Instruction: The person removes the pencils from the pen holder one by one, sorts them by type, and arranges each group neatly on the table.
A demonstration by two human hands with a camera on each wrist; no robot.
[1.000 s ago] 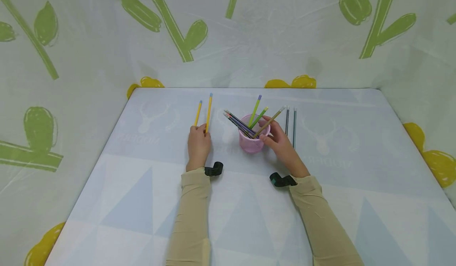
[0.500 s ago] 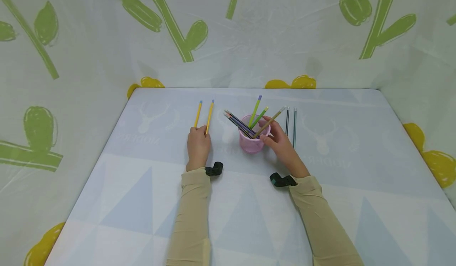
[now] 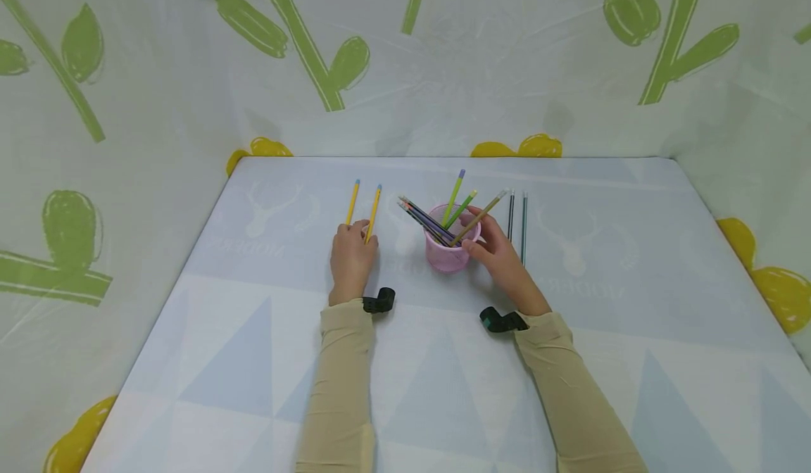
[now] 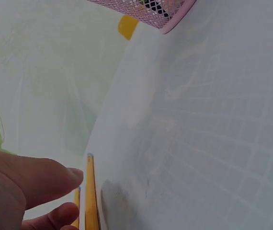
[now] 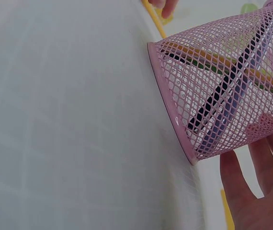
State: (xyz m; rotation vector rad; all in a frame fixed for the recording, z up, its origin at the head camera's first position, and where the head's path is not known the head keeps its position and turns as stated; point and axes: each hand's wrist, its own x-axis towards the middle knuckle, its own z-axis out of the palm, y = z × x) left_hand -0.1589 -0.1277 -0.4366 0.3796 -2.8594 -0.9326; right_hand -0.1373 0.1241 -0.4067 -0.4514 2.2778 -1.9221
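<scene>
My left hand (image 3: 352, 262) is over two yellow pencils lying roughly side by side. In the left wrist view its thumb and a finger (image 4: 62, 215) stand slightly apart, beside the nearer yellow pencil (image 4: 91, 196), with a small gap to it. The other yellow pencil (image 3: 353, 202) lies further left, partly hidden by the hand. With the thumb near the rim and fingers round the far side, my right hand (image 3: 503, 265) holds a pink mesh pencil cup (image 3: 446, 258). The cup stands upright on the table, with several pencils (image 3: 432, 223) leaning in it.
Two dark pencils (image 3: 524, 226) lie to the right of the cup, partly hidden behind the right hand. The table (image 3: 418, 388) wears a pale cloth with blue triangles. A leaf-patterned curtain (image 3: 494, 72) hangs beyond its back edge.
The right-hand yellow pencil has come down and nearer to me, and now lies on the table. My left thumb and fingers have parted from it. The right hand and cup stay still.
</scene>
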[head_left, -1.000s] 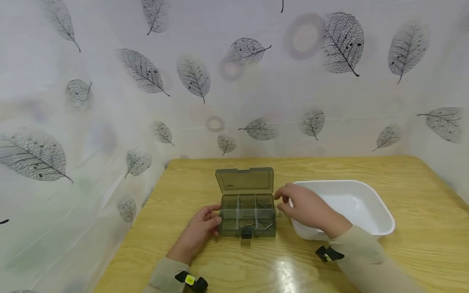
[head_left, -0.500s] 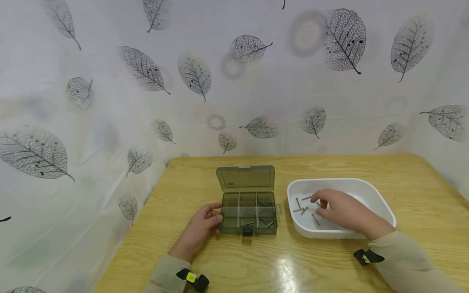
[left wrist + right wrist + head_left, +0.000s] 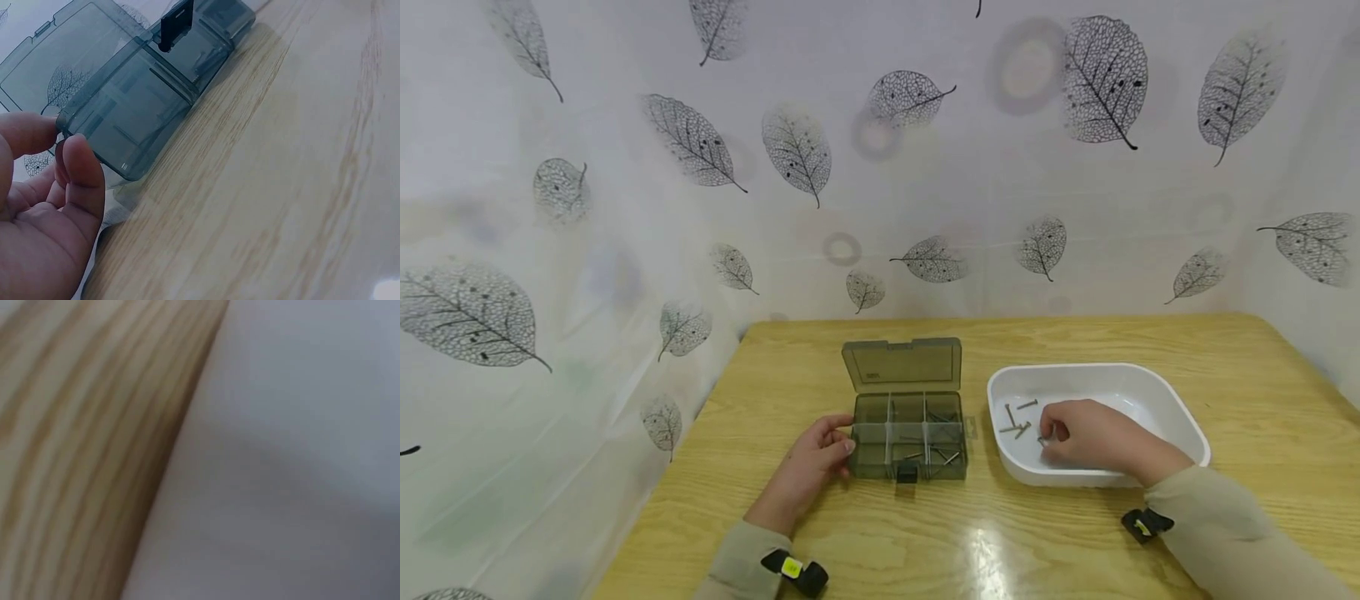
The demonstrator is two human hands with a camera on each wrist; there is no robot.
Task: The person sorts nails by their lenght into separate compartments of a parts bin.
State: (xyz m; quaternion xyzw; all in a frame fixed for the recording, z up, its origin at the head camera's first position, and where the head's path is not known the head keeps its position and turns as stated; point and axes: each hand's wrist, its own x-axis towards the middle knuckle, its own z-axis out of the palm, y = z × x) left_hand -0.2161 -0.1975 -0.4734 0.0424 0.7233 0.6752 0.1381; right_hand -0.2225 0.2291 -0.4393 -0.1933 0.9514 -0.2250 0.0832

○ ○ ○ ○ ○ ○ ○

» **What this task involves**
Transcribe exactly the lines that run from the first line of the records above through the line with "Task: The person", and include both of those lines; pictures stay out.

» **Response below**
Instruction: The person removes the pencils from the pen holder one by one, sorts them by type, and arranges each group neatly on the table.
A demonstration by two human hands with a camera on each wrist; no robot.
[1.000 s ago] 
[0.500 s ago] 
[now] 
[now] 
[now] 
State: (xyz m; rotation vector rad; all in a frame fixed for the recording, z up, its origin at the head camera's first position, and where the head's path is not known the head keeps its position and turns as stated; point and axes: each hand's wrist, its own x-axis towards the middle knuckle, its own z-axis out of the palm, y = z × x) left_hand -0.1589 -0.1277 -0.4366 0.3796 -2.8594 -0.9326; right_hand -0.1373 0.1241 -0.4067 -0.4514 2.2778 -1.9221
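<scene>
My left hand (image 3: 352, 262) is over two yellow pencils lying roughly side by side. In the left wrist view its thumb and a finger (image 4: 62, 215) stand slightly apart, beside the nearer yellow pencil (image 4: 91, 196), with a small gap to it. The other yellow pencil (image 3: 353, 202) lies further left, partly hidden by the hand. With the thumb near the rim and fingers round the far side, my right hand (image 3: 503, 265) holds a pink mesh pencil cup (image 3: 446, 258). The cup stands upright on the table, with several pencils (image 3: 432, 223) leaning in it.
Two dark pencils (image 3: 524, 226) lie to the right of the cup, partly hidden behind the right hand. The table (image 3: 418, 388) wears a pale cloth with blue triangles. A leaf-patterned curtain (image 3: 494, 72) hangs beyond its back edge.
The right-hand yellow pencil has come down and nearer to me, and now lies on the table. My left thumb and fingers have parted from it. The right hand and cup stay still.
</scene>
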[head_left, -1.000s] 
[head_left, -0.500s] 
[left wrist + right wrist + head_left, +0.000s] 
The demonstrator is two human hands with a camera on each wrist; there is no robot.
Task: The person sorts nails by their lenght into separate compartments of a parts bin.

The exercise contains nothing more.